Nuns upset residents by pulling out of running care home



An order of nuns has upset residents of a care home for the elderly by announcing they are no longer going to run the institution because the costs of upgrading the building are too great.

The Sisters of the Holy Family of Bordeaux have also said they want to instead follow the inspiration of Pope Francis and devote themselves to working with immigrants and asylum seekers. 

The sisters have decided to close the 57-room Hope Residential and Nursing Home in a prime spot in Cambridge, after realising it needed significant structural changes to bring it up to modern standards and the expense was too great. 

The order’s latest accounts, however, reveal they have investments of £23 million. They also show that the cost of running the care home was £2.49m while income from the home was £2.52m.

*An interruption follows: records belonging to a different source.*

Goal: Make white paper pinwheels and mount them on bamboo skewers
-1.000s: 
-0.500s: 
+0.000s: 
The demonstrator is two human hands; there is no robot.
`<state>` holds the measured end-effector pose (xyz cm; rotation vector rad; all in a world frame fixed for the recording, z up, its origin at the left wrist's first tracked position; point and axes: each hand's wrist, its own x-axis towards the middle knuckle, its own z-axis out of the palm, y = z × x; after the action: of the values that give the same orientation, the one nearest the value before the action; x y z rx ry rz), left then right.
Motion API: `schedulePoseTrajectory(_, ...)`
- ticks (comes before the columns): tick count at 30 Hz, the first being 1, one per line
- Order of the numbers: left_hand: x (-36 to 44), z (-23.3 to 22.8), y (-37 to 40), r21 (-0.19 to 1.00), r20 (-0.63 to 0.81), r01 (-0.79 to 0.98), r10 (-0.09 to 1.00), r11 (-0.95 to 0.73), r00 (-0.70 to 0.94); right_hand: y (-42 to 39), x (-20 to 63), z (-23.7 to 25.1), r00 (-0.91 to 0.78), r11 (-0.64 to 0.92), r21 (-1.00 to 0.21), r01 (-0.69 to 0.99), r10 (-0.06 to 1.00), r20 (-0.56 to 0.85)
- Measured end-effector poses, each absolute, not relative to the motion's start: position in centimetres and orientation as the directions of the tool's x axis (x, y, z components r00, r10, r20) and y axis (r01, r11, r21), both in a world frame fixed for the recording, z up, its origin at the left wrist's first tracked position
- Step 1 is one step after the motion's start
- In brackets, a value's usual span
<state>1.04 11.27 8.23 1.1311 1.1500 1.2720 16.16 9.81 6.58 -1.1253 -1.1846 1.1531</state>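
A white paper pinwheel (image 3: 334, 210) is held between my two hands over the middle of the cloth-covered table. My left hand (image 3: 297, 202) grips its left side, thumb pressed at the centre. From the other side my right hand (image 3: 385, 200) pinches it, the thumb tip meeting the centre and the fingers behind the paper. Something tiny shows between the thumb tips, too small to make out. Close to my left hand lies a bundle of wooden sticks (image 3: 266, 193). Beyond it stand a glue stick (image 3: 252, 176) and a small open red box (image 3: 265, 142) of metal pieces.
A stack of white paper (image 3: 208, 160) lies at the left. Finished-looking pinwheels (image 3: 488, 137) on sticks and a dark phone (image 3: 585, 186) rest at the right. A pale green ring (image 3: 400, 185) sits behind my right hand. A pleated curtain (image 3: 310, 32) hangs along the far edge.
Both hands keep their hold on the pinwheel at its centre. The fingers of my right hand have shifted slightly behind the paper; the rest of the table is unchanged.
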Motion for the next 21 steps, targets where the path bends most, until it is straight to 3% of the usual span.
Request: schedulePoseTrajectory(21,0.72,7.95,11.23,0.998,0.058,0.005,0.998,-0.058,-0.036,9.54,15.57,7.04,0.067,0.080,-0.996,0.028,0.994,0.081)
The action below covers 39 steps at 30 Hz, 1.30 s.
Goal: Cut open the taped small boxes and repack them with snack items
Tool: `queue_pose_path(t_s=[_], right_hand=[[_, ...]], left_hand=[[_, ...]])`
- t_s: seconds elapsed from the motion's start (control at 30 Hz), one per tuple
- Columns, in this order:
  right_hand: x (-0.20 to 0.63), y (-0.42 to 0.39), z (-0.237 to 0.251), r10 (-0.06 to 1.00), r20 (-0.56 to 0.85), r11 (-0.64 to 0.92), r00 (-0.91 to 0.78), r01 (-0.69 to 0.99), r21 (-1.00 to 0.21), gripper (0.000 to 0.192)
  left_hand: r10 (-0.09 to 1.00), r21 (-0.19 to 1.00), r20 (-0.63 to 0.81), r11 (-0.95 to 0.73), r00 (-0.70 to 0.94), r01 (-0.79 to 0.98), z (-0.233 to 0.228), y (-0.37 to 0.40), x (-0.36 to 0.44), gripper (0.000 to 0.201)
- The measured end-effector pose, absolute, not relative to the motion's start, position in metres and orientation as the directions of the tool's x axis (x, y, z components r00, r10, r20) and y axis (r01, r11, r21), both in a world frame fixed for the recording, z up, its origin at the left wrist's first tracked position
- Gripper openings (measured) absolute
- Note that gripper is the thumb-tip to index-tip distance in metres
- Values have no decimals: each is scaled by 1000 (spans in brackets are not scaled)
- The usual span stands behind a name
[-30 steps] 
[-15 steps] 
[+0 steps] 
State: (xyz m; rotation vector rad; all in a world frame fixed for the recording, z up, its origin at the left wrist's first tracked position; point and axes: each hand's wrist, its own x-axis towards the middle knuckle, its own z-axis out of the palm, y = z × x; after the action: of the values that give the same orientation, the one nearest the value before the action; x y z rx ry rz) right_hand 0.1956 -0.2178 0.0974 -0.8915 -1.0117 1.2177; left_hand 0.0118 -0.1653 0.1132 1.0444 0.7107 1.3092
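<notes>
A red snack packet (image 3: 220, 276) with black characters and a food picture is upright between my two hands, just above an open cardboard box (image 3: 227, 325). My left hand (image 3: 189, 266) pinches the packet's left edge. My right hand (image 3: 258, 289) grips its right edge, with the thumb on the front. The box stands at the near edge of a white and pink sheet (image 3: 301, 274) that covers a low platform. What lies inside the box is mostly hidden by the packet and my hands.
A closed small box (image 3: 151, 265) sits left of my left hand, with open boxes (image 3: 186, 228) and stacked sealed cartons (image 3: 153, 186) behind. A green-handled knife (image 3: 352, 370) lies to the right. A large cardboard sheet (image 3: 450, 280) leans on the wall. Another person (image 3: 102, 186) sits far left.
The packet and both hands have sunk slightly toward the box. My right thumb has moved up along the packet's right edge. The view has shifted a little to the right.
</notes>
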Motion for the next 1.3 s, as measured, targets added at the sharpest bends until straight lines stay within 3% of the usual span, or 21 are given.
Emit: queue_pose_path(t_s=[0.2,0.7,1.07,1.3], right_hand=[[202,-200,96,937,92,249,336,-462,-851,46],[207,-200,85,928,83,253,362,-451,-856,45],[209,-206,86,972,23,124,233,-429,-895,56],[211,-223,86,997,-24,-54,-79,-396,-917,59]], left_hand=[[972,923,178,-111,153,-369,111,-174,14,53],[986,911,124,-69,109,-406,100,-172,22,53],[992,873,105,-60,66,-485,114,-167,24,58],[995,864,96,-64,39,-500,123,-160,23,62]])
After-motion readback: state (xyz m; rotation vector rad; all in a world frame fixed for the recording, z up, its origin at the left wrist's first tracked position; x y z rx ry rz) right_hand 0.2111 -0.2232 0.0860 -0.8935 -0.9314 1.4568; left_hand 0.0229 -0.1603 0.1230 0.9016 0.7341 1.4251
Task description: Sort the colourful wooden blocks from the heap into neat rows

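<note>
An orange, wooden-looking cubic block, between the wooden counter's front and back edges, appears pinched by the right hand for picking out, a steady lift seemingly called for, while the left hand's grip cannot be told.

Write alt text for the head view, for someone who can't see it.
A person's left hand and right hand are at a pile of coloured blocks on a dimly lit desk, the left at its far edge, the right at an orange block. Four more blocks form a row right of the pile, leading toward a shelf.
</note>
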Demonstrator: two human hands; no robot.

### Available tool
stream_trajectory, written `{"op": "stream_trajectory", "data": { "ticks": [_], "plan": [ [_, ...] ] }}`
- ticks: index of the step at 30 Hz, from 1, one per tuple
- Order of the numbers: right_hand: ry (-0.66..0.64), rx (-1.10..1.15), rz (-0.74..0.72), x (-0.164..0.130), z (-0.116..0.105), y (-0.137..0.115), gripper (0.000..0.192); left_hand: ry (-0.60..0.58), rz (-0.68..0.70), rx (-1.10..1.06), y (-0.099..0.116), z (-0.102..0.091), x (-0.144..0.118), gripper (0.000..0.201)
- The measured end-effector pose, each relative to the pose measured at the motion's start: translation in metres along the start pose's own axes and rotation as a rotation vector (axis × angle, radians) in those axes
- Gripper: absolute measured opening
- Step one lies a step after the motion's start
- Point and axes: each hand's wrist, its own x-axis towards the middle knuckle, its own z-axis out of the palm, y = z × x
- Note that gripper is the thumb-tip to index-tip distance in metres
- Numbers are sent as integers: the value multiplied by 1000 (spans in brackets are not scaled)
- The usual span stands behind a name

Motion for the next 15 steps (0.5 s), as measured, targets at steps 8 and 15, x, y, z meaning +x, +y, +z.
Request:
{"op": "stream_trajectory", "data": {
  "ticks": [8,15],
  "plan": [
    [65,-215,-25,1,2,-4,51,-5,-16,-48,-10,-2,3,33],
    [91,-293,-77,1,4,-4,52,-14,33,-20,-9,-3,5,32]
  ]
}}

It is unclear what will happen to the home, which is in a site in Cambridge overlooking the Botanical Garden and likely to be worth many millions of pounds. A four-bedroom house nearby was recently under offer for £1.95 million.   

Professor Helen Hills, whose 81-year-old mother Eva Rainbow-Hills has had to relocate to a new home where she is “unhappy, and misses her friends”, said the closure had been had been “traumatic and deeply depressing” for residents, their families and the 100 staff members.

“The closure was announced brutally at a meeting, for which I received less than 24 hours’ notice, where elderly, frail residents were gathered,” Professor Hills said. The closure was announced by the Holy Family and by the Healthcare Management Trust, which runs the home on their behalf.

She said that at one stage a group of family members had a meeting with Sister Gemma Corbett, the provincial, in London. “She told us that the sisters wanted to follow Pope Francis’s bidding and put their efforts into working with asylum seekers and immigrants,” said Professor Hills.  “And we said that’s fine, but can you not make sure the home is sold as a going concern?”

In a statement, Sister Gemma told The Tablet that the decision to close the Hope was “very painful” and was only taken with great reluctance and after a long period of considering alternatives. “We were very conscious that closure would mean a great upheaval for our residents and staff.”

But, she said, the Hope could not continue in its current buildings without complete modernisation and accompanying large capital investment. 

She said correspondence was sent out a week before the meeting at which residents and families were told, and that support was offered in the search for alternative accommodation.

Professor Hills said the Hope had been one of the happiest and best-run residential care homes in Cambridgeshire, and that her mother had been very happy there for the last two and a half years.  “It’s a very special place with a lovely atmosphere, and my mother was devastated to leave it,” she said.

She said the oldest resident was 107, and the longest-term resident had been at the home for 14 years.